During the holidays many Americans take time to be with family, to exercise their generosity, and to reflect on all they have to be grateful for. Mr. Ford and 4 of the other commissioners have decided to cynically use this to keep the public out of the process on this enormously important matter.

And while you’re getting dumped on, someone will get a really nice Christmas gift this year.

This smacks of a political payback. Harold Simmons, whose company owns this dump, has spread his cash far and wide, giving Governor Perry over $1 million since 2000 (making him the governor’s 2nd largest individual donor) and funding campaigns for every member of the Texas Supreme Court among others. While Simmons gets to make billions off this waste, Texans will get the responsibility for managing it for 10,000 years and cleaning it up — Mr. Simmons’ license expires in just 15 years.

But there is hope.
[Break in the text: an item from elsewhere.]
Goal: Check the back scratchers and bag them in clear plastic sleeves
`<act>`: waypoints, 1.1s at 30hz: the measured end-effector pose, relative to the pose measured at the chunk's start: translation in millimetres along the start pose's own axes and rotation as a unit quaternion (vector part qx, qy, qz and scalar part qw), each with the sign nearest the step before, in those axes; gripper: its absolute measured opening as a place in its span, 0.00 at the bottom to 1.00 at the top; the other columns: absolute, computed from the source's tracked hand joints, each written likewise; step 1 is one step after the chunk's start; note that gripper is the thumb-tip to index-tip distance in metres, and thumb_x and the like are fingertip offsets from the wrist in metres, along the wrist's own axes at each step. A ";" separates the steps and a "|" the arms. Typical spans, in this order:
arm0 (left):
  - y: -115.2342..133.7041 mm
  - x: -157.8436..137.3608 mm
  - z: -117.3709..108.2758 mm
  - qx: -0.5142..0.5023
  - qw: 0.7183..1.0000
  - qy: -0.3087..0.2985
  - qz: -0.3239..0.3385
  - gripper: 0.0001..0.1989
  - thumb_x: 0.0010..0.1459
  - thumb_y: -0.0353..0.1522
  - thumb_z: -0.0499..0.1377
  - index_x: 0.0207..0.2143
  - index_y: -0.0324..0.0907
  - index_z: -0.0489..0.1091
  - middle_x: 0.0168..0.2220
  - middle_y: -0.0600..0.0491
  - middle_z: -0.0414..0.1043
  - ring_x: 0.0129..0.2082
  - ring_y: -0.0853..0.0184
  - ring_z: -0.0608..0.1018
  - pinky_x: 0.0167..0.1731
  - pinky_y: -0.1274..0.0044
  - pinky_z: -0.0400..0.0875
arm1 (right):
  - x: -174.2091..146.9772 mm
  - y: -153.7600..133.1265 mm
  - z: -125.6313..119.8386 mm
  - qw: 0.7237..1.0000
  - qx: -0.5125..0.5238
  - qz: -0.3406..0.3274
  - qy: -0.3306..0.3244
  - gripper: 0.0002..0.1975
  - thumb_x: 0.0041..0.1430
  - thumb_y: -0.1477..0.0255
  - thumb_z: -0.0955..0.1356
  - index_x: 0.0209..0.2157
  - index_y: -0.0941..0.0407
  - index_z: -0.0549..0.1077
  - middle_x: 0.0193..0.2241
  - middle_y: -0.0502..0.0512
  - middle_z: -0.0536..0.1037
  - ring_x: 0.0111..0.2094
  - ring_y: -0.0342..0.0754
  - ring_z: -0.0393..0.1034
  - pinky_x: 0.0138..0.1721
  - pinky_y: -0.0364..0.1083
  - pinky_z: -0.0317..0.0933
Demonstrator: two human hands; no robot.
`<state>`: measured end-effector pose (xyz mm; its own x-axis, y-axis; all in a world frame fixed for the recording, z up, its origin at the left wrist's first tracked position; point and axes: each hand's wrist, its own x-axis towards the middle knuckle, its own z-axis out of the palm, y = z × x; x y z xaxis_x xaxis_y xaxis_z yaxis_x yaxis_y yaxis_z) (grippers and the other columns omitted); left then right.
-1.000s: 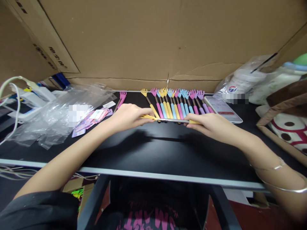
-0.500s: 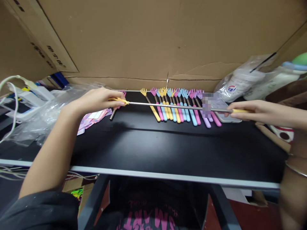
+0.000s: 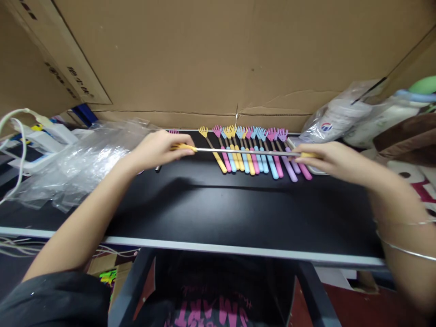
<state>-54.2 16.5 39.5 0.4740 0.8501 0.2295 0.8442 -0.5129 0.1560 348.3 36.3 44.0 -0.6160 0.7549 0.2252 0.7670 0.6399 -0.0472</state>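
Held level above the black table is a yellow telescopic back scratcher (image 3: 235, 151), its metal rod drawn out between my hands. My left hand (image 3: 166, 147) is closed on its yellow claw end. At the other end, my right hand (image 3: 329, 159) grips the yellow handle. Behind the rod lies a row of back scratchers (image 3: 250, 156) in yellow, pink, blue and purple, claws pointing away from me. Another back scratcher with a pink claw (image 3: 173, 131) lies partly hidden behind my left hand.
Clear plastic bags (image 3: 81, 159) and a white device with a cable (image 3: 37, 145) occupy the left side. On the right are a phone (image 3: 315, 170), a bagged cup (image 3: 344, 118) and a plush toy (image 3: 408, 141). A cardboard wall (image 3: 204, 59) stands behind the table (image 3: 218, 218).
My right hand has moved left, bringing the two ends closer, so the rod is shorter. My left hand has shifted slightly right and now covers the colourful cards.
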 end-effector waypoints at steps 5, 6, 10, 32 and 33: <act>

Send your comments to the Compact Commissioners telling them the only good radioactive waste importation rule is one that bans any waste from coming to this state unless there is a national emergency. Tell them lawmakers in Texas bargained for only Vermont and Texas waste, and that’s what the people of Texas expect. And tell them that Christmas isn’t a weapon to be wielded against the public.

The Grinch about to go down a chimney

The Grinch is likely to file a defamation suit against me for comparing him to Harold Simmons.

Please go to www.TexasNuclearSafety.org where you can learn more about this issue and submit comments to the commission, and I hope you’ll give ’em what-for because they certainly deserve it.

Keep Texas from becoming what they want it to: an appalling dump heap overflowing with the most disgraceful assortment of rubbish imaginable, mangled up in tangled up knots. So, Mr. Ford, Mr. Simmons– between the three of you, I think I’d take the seasick crocodile. And the three words that best describe you are as follows, and I quote: Stink. Stank! STUNK!